The students, Kandy Kyriacou and Ojoma Omaga, said college officials at first told them they were being suspended for "disruptive behavior," then held disciplinary hearings and sent them letters warning that they would be punished if they prayed in a teacher's office again.
The women sued, and U.S. District Judge Susan Illston ruled in San Francisco that their case could proceed, saying a college student has the right to pray in private outside the classroom.
Although a public college, like other government agencies, must refrain from endorsing religion, Illston said in her March 31 ruling that an objective observer probably wouldn't have thought that the Alameda community college was making any such endorsement just because the teacher bowed her head while the student was praying.

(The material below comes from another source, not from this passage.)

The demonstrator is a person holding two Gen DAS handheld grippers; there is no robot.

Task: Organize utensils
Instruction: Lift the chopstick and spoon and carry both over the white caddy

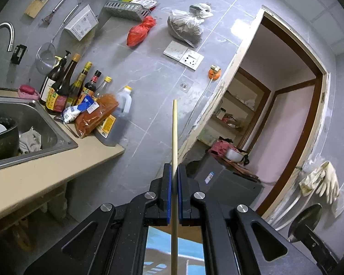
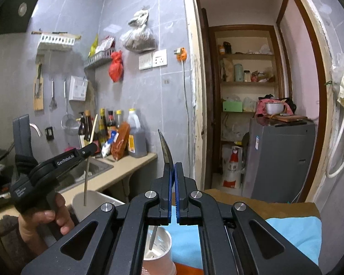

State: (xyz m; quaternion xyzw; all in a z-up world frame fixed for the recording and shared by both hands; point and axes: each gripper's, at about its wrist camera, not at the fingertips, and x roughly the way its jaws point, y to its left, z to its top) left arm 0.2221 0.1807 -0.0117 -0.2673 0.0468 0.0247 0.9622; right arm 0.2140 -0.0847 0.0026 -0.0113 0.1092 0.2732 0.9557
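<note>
Chopstick (image 1: 174, 137) clamped in left tool (image 1: 174, 171); spoon (image 2: 164, 147) in right tool (image 2: 173, 171).

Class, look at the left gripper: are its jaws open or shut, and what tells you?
Shut. The left gripper has its blue pads pressed against a wooden chopstick that runs straight between them.

Sauce bottles (image 1: 64, 87) beside sink (image 1: 23, 123); red bag (image 1: 141, 31) on wall; grey cabinet (image 2: 279, 158).
</note>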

The article focuses on the freedom of speech issue, but the freedom of religion issue is equally implicated in the case.
It's one thing for some ignorant community college professor to walk up to a couple of people praying and say "You can't be doing that in here." It's another for college administrators and lawyers take it to the point where they suspend the students and open the taxpayers up to a lawsuit that they're (hopefully) going to lose.